New judge assigned to oversee challenge to GOP vote audit in Arizona
A new judge was assigned on Monday to oversee a closely watched legal challenge to the GOP-led election audit in Arizona after the judge originally hearing the case withdrew from the case.
The case was reassigned to Maricopa County Superior Court Judge Daniel G. Martin hours after Judge Christopher Coury recused himself from the case due to the involvement of an attorney who had worked as an extern in his office within the last five years.
Coury’s recusal came less than 24 hours before a hearing that had been scheduled for Monday morning.
The audit being carried out by the Republican-controlled state senate includes a recount of 2.1 million ballots cast in Maricopa County, where Phoenix is located, as well as a forensic audit of voting machines.
State Democrats filed a lawsuit last week seeking to halt the audit, arguing that the process would cause “irreparable harm to the integrity of Arizona’s election systems” by compromising the privacy guaranteed to voters in the state.
Coury said last week that he would issue a temporary pause on the audit if the Democratic plaintiffs posted a $1 million bond, which they refused to do.

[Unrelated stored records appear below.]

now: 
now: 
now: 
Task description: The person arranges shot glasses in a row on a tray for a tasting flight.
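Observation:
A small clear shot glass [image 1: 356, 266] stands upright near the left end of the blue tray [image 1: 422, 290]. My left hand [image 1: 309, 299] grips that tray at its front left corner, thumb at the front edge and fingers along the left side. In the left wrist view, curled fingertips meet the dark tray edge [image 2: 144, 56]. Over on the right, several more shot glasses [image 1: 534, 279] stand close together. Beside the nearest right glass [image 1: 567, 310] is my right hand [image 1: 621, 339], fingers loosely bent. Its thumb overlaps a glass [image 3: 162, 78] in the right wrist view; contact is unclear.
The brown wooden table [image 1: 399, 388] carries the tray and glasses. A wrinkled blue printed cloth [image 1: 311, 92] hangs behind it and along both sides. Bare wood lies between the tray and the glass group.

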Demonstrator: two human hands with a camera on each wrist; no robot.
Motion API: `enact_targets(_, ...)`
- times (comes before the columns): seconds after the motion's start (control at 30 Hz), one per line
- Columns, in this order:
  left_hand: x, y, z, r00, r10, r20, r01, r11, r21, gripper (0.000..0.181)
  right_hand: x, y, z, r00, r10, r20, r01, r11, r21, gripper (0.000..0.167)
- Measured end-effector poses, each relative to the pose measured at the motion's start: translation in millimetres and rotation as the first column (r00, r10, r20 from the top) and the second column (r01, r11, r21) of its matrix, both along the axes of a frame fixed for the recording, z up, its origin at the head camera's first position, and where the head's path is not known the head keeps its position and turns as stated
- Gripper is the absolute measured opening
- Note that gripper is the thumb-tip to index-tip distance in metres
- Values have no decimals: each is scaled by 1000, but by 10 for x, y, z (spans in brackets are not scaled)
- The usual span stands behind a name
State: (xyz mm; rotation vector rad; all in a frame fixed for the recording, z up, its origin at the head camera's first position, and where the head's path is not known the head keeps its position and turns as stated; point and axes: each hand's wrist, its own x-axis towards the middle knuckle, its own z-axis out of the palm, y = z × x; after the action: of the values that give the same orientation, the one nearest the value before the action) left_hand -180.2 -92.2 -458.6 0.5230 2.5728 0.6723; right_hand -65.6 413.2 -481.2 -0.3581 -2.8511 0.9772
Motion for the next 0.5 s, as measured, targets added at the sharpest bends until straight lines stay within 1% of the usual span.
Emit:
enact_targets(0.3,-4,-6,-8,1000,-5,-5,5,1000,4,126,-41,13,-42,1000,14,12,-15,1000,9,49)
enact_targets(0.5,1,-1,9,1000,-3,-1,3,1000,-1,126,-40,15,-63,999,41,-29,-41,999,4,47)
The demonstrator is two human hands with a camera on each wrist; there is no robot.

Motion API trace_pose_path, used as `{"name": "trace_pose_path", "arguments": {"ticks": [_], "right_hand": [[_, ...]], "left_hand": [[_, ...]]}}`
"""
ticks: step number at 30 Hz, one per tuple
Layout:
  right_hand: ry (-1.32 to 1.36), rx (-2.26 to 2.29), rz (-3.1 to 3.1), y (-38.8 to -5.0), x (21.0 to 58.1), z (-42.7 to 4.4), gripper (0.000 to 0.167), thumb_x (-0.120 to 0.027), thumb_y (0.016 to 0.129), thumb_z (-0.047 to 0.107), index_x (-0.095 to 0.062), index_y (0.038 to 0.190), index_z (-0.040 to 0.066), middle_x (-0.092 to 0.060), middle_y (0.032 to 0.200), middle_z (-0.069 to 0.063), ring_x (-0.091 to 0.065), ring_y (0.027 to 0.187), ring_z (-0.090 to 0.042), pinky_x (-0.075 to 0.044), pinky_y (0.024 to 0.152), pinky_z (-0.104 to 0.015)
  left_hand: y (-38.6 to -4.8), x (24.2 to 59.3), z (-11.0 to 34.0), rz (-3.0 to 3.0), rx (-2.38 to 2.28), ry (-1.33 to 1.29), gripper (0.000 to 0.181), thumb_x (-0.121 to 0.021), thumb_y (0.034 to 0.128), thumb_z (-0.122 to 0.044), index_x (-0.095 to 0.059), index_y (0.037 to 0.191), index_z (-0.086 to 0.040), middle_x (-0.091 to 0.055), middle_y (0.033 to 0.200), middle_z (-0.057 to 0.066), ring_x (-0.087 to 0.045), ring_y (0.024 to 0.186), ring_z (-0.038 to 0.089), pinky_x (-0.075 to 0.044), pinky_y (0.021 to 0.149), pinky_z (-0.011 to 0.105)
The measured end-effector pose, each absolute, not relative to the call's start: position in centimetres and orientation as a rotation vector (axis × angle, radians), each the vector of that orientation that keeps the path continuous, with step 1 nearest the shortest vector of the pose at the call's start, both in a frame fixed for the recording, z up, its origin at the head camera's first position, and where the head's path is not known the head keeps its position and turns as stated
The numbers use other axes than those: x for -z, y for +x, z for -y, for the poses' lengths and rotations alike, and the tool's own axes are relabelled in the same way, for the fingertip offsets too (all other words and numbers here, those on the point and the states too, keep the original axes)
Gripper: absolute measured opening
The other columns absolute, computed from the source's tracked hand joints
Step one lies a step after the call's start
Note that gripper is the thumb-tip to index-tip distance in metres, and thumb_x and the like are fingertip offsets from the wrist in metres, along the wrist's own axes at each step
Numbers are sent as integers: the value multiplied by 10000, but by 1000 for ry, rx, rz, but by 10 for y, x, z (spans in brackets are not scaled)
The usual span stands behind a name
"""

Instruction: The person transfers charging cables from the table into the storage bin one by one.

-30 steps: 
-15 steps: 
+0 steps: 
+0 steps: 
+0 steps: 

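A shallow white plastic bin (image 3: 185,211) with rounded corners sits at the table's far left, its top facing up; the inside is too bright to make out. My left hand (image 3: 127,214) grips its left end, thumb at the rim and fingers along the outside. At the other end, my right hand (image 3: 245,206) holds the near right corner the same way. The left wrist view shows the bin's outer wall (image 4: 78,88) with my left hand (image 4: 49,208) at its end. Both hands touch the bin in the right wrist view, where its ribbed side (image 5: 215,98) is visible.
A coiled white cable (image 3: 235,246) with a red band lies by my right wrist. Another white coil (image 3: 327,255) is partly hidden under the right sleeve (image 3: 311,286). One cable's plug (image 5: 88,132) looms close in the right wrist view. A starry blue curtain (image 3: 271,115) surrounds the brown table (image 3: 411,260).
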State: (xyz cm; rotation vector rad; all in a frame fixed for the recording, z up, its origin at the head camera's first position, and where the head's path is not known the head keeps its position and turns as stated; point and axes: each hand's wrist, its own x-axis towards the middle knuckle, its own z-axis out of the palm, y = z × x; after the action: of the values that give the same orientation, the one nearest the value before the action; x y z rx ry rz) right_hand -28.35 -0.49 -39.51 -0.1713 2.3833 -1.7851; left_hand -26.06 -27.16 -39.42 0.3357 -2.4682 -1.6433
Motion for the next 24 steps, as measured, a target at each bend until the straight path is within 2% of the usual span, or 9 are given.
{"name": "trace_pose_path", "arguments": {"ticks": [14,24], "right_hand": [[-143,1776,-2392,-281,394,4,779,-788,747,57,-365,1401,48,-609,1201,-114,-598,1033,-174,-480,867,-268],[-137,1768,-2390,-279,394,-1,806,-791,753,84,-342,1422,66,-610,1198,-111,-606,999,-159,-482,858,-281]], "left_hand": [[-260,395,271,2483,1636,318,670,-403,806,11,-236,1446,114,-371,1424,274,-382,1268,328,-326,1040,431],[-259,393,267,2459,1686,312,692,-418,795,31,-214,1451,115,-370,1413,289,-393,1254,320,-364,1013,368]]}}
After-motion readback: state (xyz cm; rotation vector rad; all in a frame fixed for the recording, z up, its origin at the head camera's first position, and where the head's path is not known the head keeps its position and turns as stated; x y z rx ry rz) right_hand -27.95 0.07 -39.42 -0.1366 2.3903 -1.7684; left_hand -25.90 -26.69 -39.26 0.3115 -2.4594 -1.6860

The audit, which began on Friday, marks the most aggressive effort by Republican state lawmakers to date to appease former President Trump and his most ardent supporters who have continued to claim that the 2020 election results were tainted by widespread voter fraud and systemic irregularities.
Three earlier reviews of the state’s election results found no evidence of significant fraud.
Republican state senators in Arizona have hired a Florida-based firm called Cyber Ninjas to oversee the audit. That move has raised concerns among Democrats, because of past tweets from the company’s chief executive spreading conspiracy theories about a stolen election in Arizona. Those tweets were deleted earlier this year.
President Biden carried Arizona in the 2020 election by a scant 10,000-vote margin, making Trump the first Republican presidential candidate to lose the state since 1996.